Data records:
* * * * * * *
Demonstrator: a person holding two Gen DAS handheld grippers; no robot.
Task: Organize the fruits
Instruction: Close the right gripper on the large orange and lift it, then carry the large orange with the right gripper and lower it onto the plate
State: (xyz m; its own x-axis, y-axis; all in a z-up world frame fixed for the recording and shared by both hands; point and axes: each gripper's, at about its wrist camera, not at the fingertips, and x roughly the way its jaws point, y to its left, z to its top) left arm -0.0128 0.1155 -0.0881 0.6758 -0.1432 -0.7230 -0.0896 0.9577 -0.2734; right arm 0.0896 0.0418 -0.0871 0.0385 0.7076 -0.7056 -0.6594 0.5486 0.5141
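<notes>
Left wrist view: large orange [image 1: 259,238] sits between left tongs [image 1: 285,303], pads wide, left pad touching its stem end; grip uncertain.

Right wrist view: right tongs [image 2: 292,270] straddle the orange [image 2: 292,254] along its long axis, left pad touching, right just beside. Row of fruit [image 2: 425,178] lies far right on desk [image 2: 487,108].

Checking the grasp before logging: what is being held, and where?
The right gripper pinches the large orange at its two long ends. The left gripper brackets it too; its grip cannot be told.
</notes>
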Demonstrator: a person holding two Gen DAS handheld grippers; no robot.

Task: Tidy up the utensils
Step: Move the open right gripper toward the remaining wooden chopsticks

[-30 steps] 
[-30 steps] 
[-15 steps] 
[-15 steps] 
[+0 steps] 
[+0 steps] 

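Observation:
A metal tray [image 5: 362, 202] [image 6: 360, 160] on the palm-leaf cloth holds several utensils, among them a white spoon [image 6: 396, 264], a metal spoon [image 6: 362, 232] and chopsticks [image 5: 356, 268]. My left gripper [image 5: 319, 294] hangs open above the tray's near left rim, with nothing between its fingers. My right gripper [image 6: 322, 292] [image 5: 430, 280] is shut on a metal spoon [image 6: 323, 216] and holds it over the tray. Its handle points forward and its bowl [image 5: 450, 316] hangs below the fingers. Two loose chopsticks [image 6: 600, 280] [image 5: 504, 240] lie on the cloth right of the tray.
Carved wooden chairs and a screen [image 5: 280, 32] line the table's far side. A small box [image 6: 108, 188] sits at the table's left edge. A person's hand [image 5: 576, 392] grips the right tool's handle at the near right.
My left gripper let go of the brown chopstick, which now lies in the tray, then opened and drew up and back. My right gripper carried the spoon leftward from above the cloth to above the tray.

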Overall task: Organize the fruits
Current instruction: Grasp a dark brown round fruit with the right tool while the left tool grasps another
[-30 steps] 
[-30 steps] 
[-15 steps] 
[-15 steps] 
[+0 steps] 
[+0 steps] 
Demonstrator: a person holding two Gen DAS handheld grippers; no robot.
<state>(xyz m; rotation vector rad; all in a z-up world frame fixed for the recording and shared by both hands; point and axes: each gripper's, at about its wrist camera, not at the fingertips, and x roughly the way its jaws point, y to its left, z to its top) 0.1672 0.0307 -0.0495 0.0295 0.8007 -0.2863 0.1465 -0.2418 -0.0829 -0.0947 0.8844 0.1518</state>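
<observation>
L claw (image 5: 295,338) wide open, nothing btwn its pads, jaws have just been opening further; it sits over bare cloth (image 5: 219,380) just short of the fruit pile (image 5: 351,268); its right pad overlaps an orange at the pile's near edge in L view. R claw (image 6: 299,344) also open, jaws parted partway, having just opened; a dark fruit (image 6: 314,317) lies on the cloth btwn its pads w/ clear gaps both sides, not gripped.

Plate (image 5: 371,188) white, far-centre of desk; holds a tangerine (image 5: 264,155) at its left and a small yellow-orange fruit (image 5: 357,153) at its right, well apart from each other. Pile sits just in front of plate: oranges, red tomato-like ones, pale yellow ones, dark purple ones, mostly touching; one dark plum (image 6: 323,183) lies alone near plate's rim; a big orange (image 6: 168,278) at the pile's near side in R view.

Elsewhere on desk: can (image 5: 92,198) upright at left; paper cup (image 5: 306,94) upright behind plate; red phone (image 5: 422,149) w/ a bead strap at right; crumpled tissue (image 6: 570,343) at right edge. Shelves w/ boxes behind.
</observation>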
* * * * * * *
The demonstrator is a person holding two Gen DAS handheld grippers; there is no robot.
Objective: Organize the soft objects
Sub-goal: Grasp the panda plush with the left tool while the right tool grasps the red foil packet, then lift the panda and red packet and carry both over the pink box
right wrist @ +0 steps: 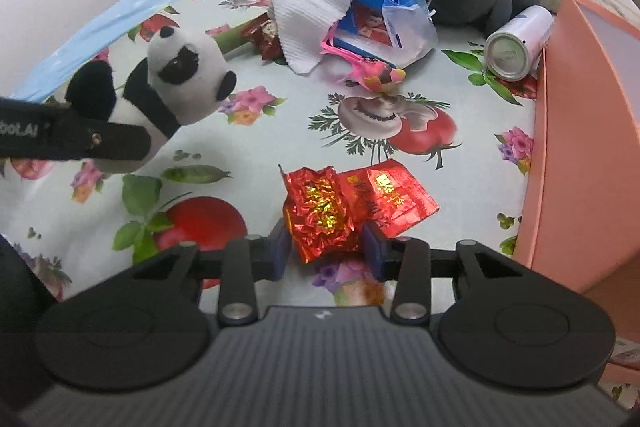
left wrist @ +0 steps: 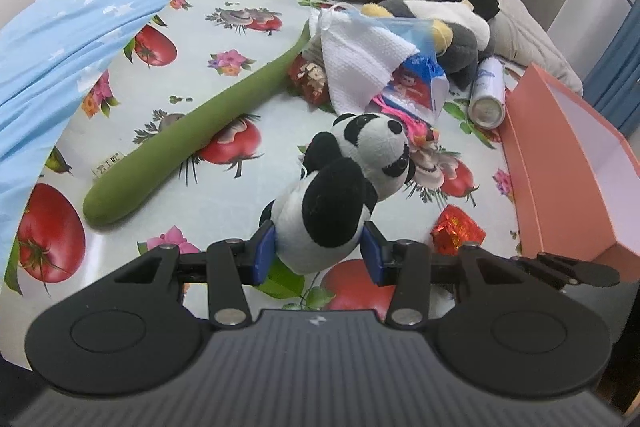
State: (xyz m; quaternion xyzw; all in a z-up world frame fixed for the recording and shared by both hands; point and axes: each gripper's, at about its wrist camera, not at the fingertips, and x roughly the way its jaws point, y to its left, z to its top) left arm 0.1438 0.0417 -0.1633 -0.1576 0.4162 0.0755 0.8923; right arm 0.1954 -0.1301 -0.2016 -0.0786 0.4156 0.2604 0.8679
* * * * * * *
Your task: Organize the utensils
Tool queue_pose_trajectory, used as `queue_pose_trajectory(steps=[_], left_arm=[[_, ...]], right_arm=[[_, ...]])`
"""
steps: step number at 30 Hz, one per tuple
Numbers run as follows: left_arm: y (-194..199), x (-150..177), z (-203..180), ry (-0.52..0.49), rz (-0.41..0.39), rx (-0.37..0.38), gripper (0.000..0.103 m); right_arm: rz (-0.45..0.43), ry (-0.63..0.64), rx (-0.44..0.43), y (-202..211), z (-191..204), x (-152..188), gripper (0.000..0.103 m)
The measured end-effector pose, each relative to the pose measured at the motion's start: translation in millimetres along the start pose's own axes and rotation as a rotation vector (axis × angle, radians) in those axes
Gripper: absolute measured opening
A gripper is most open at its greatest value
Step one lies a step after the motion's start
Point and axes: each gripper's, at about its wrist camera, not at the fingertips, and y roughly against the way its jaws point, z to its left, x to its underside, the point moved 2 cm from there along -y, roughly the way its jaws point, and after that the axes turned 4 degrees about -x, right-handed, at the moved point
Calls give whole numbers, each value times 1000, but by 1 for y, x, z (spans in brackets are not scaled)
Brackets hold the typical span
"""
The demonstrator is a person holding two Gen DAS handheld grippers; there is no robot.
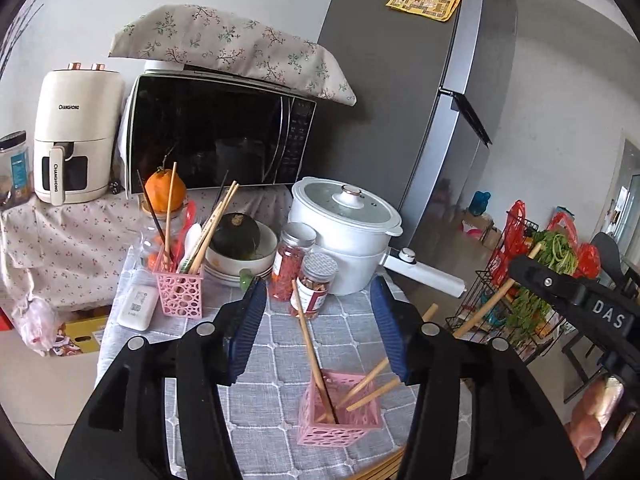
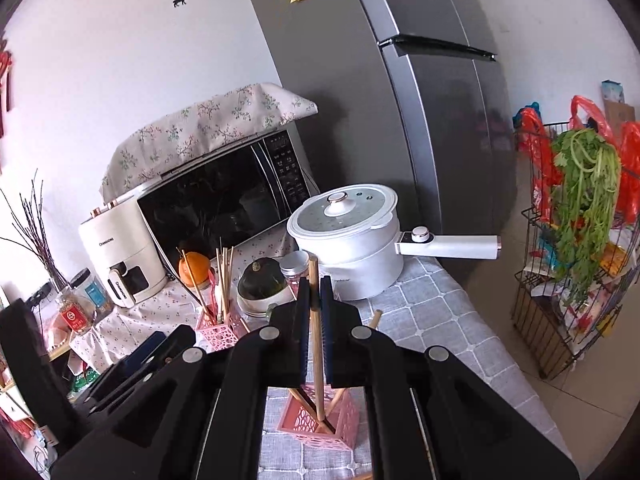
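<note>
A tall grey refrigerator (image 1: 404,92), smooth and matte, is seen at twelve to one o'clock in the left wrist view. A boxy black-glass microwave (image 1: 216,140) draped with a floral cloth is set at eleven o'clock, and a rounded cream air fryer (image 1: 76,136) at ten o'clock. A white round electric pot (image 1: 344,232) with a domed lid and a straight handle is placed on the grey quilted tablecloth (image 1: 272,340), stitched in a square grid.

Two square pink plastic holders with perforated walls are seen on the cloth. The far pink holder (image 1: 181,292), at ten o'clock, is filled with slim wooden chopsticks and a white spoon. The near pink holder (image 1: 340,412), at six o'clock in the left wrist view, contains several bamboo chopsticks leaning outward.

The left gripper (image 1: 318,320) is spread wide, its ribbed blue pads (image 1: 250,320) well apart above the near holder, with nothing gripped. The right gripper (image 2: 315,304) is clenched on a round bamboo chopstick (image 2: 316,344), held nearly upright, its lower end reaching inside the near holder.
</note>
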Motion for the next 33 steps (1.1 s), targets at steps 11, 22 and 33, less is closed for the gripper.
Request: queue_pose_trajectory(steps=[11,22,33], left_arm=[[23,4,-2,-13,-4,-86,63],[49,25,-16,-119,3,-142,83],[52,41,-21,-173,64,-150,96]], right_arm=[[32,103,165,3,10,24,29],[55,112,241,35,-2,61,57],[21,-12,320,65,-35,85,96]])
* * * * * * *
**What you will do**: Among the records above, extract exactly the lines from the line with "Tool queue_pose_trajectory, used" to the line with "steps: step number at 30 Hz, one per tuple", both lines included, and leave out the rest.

**Exercise solution**:
Tool queue_pose_trajectory, used as `queue_pose_trajectory(steps=[_], left_arm=[[_, ...]], right_arm=[[_, ...]])`
"""
steps: step number at 30 Hz, one per tuple

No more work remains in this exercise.